Lo spread tra BTp e Bund chiude in netto rialzo e soffre principalmente le esternazioni della Bce su nuovi prossimi rialzi dei tassi di interesse necessari per arginare l'inflazione. Difficile, secondo gli operatori, distinguere, nel trend di generale debolezza dei BTp italiani, l'impatto delle elezioni politiche che hanno segnato la vittoria della coalizione di Centro-destra guidata da Fratelli d'Italia. In ogni caso i titoli di Stato italiani hanno ampiamente sovra-performato tutti gli altri bond della zona euro, anch'essi alle prese con un flusso di vendite abbastanza consistente e spalmato su tutte le scadenze della curva dei rendimenti. A fine seduta il differenziale di rendimento tra il BTp decennale benchmark (Isin IT0005494239) e il pari scadenza tedesco è indicato in avvio a 242 punti base, dai 236 punti dell'ultimo riferimento. In deciso aumento il rendimento del BTp decennale benchmark, che ha segnato un'ultima posizione al 4,51% dal 4,36% del finale di venerdì aggiornando i massimi da settembre 2013.
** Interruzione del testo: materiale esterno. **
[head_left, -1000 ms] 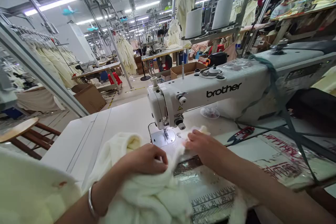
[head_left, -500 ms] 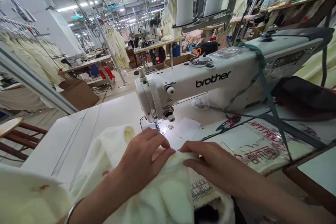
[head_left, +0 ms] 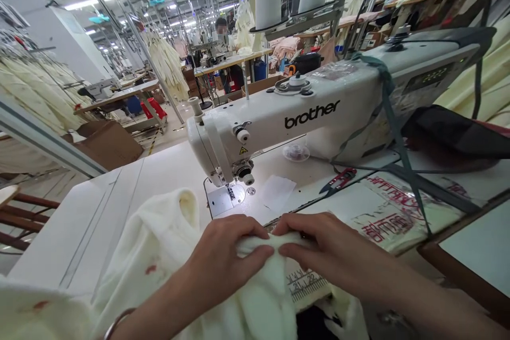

Cambi: sterlina su nuovi minimi storici

Il crollo della sterlina ai minimi storici rispetto al dollaro (ha toccato quota 1,0342 prima di riguadagnare leggermente terren), potrebbe indurre la Banca d'Inghilterra a un intervento di emergenza per fornire sostegno alla valuta nazionale. E' quanto riportano diversi media britannici secondo cui il governatore della Boe, Andrew Bailey, dovrebbe rilasciare una dichiarazione in giornata per calmare i mercati ma non è escluso un aumento non programmato dei tassi di interesse, che sono stati portati al 2,25% solo la scorsa settimana. I rumors circa un possibile intervento della Boe non sono stati commentati per ora né dalla stessa banca centrale né dal Tesoro. Il nuovo indebolimento della sterlina arriva dopo che il cancelliere Kwasi Kwarteng la scorsa settimana ha svelato il più grande pacchetto di tagli alle tasse degli ultimi 50 anni e ha indicato che ne seguiranno altri. Le misure, che includono l'abolizione dell'aliquota addizionale dell'imposta sul reddito e il taglio dell'imposta di bollo, sono volte ad alimentare la crescita economica. Il timore dei mercati è che il primo ministro Liz Truss stia spingendo l'indebitamento pubblico a livelli insostenibili.

Sul fronte dei cambi, l’euro, dopo avere aggiornato minimi da venti anni sul dollaro in area 0,95, si attesta a 0,9653 dollari (0,9724 venerdì in chiusura). La moneta unica vale inoltre 139,26 yen (da 139,18), mentre il dollaro/yen è pari a 144,24 (da 142,14). Il prezzo del petrolio, dopo aver più volte cambiato la direzione di marcia, è in rialzo: il Wti, contratto scadenza Novembre, si attesta a 79 dollari al barile, in rialzo dello 0,37 per cento. Infine è in calo anche il prezzo del gas: vale 172,75 euro al megawattora, in calo del 6,8 per cento.